___ DATA EXTRACT ___
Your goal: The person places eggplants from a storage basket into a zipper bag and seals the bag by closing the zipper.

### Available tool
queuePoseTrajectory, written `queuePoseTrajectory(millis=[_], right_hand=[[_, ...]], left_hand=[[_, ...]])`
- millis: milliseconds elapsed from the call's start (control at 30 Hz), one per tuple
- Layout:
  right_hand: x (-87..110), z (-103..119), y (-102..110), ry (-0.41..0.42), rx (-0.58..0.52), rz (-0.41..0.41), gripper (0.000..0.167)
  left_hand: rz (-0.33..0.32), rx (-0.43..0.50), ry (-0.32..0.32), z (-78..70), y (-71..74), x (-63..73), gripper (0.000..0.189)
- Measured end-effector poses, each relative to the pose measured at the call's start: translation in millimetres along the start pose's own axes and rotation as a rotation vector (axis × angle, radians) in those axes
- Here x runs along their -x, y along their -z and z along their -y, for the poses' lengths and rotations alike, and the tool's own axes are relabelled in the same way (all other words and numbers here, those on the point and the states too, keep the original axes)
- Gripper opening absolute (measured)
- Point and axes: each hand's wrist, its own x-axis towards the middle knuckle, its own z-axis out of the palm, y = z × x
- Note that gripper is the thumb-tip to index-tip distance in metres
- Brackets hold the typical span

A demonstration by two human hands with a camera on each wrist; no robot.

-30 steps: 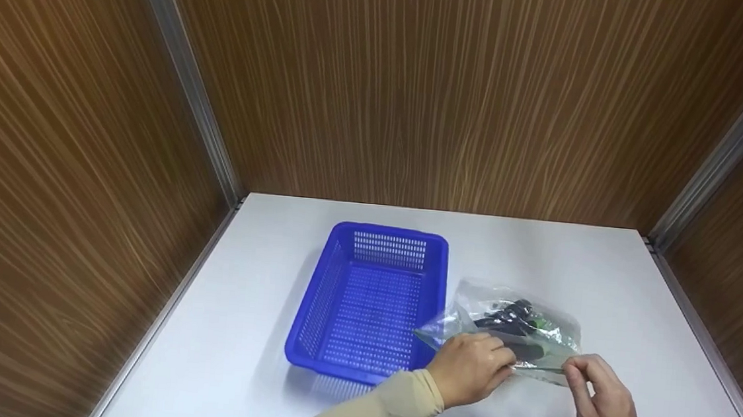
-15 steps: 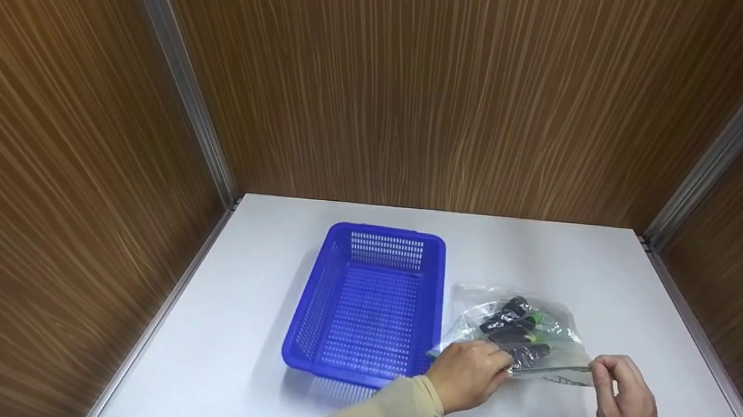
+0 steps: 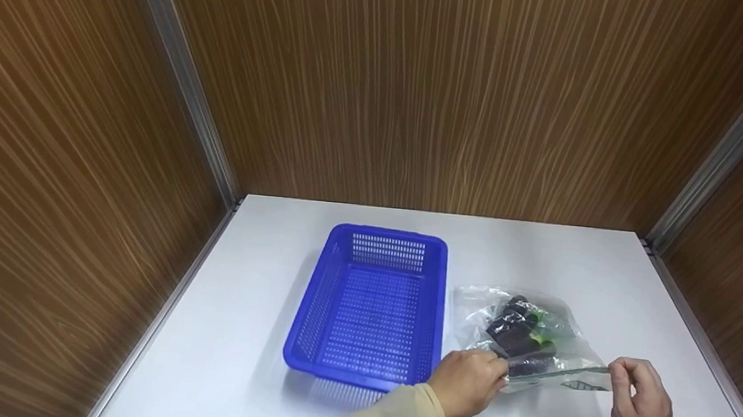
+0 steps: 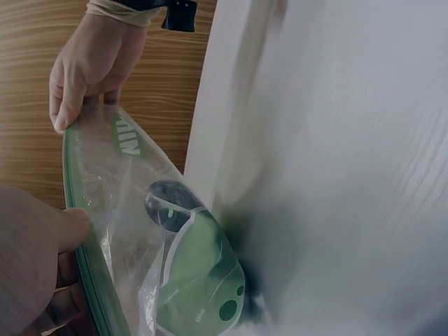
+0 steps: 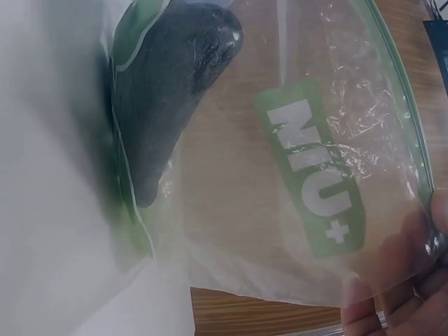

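Observation:
A clear zip bag [image 3: 576,340] with a green zip strip and green print is to the right of the basket, on or just above the table. Inside it are several dark elongated items [image 3: 515,336], their kind unclear through the plastic. My left hand [image 3: 469,383] pinches the zip edge near the bag's left part, as the left hand [image 4: 31,255] does in the left wrist view. At the right corner of that edge, my right hand [image 3: 644,409] pinches the plastic between thumb and fingers. The bag's "NIU+" label [image 5: 315,171] shows in the right wrist view.
A blue plastic basket [image 3: 434,266] with perforated sides stands left of the bag, close to my left forearm. The white table [image 3: 260,279] is bounded by wood-grain panels [image 3: 381,90] at the back and both sides.
My right hand has moved to the right along the bag's zip edge, while my left hand has stayed nearly in place. The edge between them is longer and straighter.

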Motion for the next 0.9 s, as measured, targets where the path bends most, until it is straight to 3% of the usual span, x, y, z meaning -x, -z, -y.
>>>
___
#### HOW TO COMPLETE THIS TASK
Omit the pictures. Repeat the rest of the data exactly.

#### COMPLETED EXERCISE
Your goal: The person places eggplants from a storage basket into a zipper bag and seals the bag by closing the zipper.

### Available tool
queuePoseTrajectory, written `queuePoseTrajectory(millis=[_], right_hand=[[_, ...]], left_hand=[[_, ...]])`
- millis: milliseconds elapsed from the call's start (control at 30 Hz), one per tuple
- Layout:
  right_hand: x (-87..110), z (-103..119), y (-102..110), ry (-0.41..0.42), rx (-0.58..0.52), rz (-0.41..0.41), gripper (0.000..0.167)
  left_hand: rz (-0.33..0.32), rx (-0.43..0.50), ry (-0.32..0.32), z (-78..70), y (-71..74), x (-63..73), gripper (0.000..0.189)
- Measured end-effector poses, each relative to the pose measured at the call's start: translation in millimetres along the start pose's own axes and rotation as a rotation vector (axis × angle, radians) in those axes
- Here x runs along their -x, y along their -z and z along their -y, for the poses' lengths and rotations alike, and the tool's own axes are relabelled in the same way (all other words and numbers here, those on the point and the states too, keep the original axes)
- Gripper opening absolute (measured)
- Point and axes: each hand's wrist, its own x-axis towards the middle knuckle, its own z-axis out of the palm, y = z × x
- Note that gripper is the thumb-tip to index-tip distance in metres
- Brackets hold the typical span

A demonstration by two human hands with a camera on each wrist; no robot.

-30 steps: 
-15 steps: 
+0 steps: 
+0 steps: 
+0 steps: 

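Observation:
A clear zip bag [image 3: 576,340] with a green zip strip and green print is to the right of the basket, on or just above the table. Inside it are several dark elongated items [image 3: 515,336], their kind unclear through the plastic. My left hand [image 3: 469,383] pinches the zip edge near the bag's left part, as the left hand [image 4: 31,255] does in the left wrist view. At the right corner of that edge, my right hand [image 3: 644,409] pinches the plastic between thumb and fingers. The bag's "NIU+" label [image 5: 315,171] shows in the right wrist view.
A blue plastic basket [image 3: 434,266] with perforated sides stands left of the bag, close to my left forearm. The white table [image 3: 260,279] is bounded by wood-grain panels [image 3: 381,90] at the back and both sides.
My right hand has moved to the right along the bag's zip edge, while my left hand has stayed nearly in place. The edge between them is longer and straighter.
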
Motion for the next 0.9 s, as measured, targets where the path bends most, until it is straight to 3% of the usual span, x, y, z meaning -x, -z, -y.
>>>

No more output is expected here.